__Problem details__
Please count the lines in the data below that mention the word "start", then give only the total.

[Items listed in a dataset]
»»

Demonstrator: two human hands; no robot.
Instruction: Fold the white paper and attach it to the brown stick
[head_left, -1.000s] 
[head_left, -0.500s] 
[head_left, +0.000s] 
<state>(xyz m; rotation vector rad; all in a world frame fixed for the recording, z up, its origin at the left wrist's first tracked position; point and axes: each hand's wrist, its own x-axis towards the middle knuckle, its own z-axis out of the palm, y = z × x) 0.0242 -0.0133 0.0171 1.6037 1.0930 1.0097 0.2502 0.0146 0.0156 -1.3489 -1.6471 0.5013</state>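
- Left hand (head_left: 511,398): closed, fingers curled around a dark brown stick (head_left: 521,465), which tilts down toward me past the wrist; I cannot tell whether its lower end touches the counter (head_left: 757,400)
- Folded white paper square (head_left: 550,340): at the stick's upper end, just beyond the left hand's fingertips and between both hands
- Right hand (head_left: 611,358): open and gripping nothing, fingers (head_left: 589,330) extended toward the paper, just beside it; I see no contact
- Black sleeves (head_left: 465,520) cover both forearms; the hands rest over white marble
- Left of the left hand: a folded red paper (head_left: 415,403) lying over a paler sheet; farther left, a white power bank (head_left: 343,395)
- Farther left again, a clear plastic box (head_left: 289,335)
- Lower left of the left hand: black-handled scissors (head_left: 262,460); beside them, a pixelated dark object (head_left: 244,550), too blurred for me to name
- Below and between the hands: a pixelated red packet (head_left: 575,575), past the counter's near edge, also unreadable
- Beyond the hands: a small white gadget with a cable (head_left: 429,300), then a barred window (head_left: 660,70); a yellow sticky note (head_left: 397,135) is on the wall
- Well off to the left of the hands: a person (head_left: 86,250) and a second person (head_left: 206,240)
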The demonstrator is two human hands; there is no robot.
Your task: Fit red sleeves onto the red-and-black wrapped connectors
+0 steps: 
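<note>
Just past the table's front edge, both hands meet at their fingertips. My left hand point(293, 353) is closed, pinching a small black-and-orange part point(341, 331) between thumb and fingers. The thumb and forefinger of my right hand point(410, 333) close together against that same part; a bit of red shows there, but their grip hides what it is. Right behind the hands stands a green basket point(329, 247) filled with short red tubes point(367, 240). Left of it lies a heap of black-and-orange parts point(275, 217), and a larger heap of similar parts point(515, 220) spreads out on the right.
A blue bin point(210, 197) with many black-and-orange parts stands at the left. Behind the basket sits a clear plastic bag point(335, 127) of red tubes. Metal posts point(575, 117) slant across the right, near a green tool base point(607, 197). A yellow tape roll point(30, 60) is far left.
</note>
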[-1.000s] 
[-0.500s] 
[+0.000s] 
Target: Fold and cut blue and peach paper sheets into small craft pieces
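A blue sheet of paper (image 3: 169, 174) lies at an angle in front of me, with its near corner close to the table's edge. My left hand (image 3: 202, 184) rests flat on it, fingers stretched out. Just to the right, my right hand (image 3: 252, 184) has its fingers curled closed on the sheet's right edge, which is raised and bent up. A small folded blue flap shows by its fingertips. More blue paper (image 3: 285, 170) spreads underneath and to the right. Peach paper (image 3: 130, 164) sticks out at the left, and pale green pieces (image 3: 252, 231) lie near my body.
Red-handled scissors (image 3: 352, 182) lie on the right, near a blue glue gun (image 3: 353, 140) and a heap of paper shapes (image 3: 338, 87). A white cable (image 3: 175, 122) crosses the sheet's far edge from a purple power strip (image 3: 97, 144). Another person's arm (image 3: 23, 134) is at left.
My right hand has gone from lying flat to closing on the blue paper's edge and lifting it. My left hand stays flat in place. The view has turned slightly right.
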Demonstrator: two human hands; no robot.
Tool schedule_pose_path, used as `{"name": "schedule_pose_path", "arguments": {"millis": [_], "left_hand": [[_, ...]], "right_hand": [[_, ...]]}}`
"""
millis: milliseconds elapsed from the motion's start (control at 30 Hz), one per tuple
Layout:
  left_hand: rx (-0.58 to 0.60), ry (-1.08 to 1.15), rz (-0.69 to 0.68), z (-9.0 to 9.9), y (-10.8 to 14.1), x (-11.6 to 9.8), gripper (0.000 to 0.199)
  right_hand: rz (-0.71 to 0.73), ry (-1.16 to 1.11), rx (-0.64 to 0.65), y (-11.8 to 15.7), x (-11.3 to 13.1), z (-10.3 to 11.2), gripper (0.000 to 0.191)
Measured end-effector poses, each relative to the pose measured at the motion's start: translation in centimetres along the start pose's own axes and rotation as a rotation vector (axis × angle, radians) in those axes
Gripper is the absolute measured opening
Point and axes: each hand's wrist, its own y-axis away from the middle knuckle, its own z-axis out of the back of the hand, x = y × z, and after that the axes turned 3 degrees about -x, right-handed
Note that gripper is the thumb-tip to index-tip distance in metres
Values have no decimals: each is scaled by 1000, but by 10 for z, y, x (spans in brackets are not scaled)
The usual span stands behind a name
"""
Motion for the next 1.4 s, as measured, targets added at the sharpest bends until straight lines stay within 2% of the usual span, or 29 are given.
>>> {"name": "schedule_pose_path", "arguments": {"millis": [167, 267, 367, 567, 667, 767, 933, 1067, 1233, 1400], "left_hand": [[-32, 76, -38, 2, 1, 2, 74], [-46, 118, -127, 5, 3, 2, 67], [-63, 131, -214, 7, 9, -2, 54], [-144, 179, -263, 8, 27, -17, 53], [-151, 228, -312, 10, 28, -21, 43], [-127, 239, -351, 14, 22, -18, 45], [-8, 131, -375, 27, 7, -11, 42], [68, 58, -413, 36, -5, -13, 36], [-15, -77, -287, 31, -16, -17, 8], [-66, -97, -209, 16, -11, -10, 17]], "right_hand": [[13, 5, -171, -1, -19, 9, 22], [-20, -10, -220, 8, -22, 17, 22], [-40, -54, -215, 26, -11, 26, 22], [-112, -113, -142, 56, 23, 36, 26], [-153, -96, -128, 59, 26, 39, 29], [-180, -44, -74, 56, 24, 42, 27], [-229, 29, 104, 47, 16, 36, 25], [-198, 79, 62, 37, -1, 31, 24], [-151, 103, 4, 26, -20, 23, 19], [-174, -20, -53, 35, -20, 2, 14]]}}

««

__Exercise solution__
2